* _Problem requirements_: For the string "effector", state how many lines of the data hold it. Give nothing besides the number.

* _Collected data_:

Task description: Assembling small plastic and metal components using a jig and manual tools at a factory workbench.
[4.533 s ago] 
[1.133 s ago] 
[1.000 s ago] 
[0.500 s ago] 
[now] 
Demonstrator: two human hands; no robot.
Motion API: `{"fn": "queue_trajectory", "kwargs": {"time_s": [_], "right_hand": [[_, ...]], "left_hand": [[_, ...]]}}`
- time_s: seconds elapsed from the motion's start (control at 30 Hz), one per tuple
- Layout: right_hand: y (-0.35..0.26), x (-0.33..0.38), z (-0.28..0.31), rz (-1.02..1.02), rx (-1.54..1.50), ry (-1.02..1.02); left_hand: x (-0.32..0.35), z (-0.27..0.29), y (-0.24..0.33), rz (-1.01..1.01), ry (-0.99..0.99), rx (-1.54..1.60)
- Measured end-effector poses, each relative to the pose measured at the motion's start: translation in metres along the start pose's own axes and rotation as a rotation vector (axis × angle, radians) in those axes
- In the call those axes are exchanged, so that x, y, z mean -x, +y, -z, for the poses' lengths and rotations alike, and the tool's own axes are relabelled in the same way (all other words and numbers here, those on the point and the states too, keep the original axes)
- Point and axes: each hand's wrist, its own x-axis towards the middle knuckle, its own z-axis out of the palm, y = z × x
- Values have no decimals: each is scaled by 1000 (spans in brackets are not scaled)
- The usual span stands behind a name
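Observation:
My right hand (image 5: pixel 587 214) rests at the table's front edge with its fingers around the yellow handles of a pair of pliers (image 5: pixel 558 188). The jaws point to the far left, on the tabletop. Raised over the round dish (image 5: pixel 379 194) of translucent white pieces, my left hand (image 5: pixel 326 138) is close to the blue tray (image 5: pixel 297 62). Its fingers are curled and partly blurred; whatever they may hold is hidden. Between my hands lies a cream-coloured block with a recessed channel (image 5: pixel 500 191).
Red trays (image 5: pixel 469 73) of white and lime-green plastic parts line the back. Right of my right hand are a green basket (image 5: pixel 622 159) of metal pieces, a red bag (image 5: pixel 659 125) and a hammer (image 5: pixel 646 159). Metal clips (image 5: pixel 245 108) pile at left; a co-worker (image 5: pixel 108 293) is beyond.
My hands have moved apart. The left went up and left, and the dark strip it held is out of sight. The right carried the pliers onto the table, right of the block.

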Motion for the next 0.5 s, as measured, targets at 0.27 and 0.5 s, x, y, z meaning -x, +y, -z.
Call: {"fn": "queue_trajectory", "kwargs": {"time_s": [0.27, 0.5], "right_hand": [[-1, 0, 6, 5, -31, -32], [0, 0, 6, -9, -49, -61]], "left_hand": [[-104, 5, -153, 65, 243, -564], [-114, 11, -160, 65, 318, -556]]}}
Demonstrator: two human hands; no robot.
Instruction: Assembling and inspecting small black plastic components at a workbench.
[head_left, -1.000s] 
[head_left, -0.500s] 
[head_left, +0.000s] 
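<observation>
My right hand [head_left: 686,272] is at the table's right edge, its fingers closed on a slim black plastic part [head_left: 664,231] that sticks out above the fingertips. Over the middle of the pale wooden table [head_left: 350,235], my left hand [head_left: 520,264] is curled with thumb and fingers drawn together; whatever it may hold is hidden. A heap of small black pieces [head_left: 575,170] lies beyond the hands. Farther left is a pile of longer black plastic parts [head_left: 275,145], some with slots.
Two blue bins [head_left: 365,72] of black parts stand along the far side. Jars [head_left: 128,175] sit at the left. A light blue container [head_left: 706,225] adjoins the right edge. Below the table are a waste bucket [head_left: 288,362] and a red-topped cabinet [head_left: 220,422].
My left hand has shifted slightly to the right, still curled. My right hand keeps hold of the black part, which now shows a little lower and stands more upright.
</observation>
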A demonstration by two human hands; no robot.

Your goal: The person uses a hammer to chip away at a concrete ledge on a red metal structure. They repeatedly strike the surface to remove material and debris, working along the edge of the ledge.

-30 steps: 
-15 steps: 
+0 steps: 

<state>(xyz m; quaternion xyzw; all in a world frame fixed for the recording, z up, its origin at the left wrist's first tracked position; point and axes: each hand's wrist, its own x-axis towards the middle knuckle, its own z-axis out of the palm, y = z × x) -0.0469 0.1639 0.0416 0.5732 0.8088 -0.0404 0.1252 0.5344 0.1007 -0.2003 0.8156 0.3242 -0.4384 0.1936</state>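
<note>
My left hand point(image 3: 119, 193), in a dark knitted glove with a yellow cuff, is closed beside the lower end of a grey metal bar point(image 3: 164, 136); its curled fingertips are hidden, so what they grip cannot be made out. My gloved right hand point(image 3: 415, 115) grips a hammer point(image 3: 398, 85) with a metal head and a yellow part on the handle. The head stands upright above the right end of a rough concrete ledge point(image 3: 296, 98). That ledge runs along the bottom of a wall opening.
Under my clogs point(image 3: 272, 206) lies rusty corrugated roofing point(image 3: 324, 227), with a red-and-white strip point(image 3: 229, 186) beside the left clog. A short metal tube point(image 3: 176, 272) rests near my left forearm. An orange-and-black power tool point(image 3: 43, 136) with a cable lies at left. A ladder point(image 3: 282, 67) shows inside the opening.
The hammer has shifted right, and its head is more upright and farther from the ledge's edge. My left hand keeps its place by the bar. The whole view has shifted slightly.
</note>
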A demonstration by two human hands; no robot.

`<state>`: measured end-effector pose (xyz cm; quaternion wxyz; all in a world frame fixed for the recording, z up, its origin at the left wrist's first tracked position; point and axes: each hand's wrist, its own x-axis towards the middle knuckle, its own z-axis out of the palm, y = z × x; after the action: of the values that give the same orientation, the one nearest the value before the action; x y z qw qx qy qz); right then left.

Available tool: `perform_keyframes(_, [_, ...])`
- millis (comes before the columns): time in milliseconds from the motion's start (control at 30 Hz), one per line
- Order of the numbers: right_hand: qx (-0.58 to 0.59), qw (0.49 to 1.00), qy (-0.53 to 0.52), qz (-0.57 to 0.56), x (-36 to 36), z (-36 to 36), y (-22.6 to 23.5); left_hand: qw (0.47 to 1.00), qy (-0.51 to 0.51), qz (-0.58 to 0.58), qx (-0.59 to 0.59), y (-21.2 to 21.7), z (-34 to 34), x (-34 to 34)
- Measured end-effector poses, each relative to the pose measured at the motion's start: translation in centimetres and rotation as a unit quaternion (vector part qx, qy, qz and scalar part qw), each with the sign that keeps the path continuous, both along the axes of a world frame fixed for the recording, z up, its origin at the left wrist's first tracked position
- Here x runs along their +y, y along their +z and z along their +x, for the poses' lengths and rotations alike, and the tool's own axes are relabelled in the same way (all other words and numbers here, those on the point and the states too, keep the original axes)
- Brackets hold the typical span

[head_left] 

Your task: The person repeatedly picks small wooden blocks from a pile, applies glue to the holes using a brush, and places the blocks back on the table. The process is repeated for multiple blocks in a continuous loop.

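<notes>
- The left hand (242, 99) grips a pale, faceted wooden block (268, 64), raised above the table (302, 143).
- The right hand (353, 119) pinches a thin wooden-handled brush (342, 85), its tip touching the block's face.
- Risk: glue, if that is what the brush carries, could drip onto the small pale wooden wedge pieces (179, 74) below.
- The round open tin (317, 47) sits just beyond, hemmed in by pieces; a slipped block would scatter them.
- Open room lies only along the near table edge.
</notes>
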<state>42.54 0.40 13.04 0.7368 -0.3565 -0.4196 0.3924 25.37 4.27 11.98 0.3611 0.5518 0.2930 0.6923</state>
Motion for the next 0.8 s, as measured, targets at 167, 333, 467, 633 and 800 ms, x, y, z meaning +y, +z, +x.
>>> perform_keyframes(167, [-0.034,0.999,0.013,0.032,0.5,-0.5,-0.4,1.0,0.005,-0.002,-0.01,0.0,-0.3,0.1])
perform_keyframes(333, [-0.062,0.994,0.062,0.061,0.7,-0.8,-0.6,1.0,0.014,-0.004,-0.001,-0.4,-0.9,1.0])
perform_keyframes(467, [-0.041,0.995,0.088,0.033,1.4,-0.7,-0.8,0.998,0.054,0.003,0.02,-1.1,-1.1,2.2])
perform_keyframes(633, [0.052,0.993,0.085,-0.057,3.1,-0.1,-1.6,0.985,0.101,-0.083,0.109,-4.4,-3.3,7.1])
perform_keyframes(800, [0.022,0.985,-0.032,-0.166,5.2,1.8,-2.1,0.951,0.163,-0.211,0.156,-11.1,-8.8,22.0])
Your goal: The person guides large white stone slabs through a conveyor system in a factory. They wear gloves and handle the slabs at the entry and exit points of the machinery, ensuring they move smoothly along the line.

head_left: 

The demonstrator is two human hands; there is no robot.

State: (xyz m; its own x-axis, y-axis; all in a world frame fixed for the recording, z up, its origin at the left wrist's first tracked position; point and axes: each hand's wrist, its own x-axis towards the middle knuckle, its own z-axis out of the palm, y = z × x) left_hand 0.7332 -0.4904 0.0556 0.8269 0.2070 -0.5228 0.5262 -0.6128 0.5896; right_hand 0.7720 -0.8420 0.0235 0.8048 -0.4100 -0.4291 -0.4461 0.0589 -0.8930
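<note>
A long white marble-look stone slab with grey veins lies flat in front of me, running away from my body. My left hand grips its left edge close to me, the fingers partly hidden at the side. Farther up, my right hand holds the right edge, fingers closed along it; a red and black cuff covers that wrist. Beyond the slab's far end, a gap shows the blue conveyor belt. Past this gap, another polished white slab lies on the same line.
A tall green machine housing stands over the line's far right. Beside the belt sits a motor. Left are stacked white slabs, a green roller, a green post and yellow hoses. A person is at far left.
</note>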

* _Answer to this exercise_: 3